Find the line in the entries below that contains "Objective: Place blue". Repeat it exactly, and every line after it through the line that contains "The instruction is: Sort".
ENTRIES SHOWN Block Start
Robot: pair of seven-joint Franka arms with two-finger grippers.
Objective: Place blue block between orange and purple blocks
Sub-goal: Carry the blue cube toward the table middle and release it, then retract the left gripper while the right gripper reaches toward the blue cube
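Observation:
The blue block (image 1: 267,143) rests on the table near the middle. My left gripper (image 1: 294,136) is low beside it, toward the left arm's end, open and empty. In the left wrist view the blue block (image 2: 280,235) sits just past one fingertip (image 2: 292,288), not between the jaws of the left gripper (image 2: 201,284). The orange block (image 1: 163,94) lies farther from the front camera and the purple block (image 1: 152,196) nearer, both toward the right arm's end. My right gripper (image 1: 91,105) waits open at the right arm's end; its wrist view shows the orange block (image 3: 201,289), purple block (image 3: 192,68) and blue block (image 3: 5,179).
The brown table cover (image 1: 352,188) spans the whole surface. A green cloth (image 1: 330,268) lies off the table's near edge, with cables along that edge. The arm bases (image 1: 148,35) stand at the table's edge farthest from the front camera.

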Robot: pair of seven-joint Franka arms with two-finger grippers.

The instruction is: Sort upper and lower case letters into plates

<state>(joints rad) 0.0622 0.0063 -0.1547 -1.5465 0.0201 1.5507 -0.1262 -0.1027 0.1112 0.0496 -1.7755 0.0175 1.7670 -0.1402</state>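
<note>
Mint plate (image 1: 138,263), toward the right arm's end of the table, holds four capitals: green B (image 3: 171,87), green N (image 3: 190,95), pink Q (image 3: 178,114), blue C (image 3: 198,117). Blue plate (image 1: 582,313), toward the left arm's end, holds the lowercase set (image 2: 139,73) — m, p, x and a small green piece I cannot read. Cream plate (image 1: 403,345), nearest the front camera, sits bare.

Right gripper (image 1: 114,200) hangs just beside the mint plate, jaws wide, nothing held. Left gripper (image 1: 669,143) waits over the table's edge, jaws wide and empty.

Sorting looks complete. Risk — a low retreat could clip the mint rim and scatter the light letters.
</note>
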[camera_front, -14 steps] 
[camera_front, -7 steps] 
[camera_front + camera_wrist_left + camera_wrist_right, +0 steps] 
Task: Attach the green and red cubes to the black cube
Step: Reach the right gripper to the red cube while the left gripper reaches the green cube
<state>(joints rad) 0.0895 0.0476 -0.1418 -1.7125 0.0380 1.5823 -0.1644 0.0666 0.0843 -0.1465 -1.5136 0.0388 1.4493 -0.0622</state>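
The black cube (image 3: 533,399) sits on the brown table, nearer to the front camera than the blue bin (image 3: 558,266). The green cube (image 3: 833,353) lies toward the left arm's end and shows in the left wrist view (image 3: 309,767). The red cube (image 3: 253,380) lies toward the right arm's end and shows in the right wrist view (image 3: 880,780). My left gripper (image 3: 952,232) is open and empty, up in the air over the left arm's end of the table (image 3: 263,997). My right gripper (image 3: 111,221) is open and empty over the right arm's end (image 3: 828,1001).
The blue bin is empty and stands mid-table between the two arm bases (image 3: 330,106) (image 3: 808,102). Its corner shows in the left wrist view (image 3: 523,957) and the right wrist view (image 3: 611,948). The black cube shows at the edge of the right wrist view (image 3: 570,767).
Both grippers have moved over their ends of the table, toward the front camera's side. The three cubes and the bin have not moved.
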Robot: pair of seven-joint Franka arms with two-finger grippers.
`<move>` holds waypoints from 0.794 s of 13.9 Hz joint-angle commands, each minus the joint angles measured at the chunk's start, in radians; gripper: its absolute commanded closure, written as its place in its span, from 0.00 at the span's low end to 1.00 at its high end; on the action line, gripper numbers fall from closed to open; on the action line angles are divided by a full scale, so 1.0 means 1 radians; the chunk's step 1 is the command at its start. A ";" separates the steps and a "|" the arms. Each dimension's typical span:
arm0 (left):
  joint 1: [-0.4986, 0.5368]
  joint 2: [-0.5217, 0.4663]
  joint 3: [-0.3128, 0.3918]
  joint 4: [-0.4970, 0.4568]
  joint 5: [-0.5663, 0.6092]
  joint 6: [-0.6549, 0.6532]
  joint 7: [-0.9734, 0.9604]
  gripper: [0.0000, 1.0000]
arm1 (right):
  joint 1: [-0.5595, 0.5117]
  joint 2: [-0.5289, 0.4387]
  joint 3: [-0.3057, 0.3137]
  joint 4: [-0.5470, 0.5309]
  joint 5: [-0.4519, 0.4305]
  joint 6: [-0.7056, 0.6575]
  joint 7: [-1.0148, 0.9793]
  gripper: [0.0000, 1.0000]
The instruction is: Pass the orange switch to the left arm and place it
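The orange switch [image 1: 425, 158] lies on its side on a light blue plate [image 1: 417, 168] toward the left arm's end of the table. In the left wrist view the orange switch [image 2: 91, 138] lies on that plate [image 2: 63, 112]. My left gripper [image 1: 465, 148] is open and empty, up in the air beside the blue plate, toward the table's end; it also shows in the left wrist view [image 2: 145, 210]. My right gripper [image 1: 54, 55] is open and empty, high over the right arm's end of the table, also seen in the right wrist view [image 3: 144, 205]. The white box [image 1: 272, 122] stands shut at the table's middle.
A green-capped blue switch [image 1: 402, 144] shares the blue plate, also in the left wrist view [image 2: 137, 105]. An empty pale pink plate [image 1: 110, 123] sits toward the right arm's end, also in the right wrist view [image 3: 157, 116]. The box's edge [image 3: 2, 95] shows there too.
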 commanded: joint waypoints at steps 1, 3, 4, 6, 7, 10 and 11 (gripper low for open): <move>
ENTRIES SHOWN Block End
WRITTEN ANSWER
Objective: Place blue block between orange and purple blocks
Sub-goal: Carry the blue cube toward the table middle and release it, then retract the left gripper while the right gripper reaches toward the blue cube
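Observation:
The blue block (image 1: 267,143) rests on the table near the middle. My left gripper (image 1: 294,136) is low beside it, toward the left arm's end, open and empty. In the left wrist view the blue block (image 2: 280,235) sits just past one fingertip (image 2: 292,288), not between the jaws of the left gripper (image 2: 201,284). The orange block (image 1: 163,94) lies farther from the front camera and the purple block (image 1: 152,196) nearer, both toward the right arm's end. My right gripper (image 1: 91,105) waits open at the right arm's end; its wrist view shows the orange block (image 3: 201,289), purple block (image 3: 192,68) and blue block (image 3: 5,179).
The brown table cover (image 1: 352,188) spans the whole surface. A green cloth (image 1: 330,268) lies off the table's near edge, with cables along that edge. The arm bases (image 1: 148,35) stand at the table's edge farthest from the front camera.
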
Robot: pair of seven-joint Franka arms with two-finger grippers.

The instruction is: Sort upper and lower case letters into plates

The exercise calls for nothing further.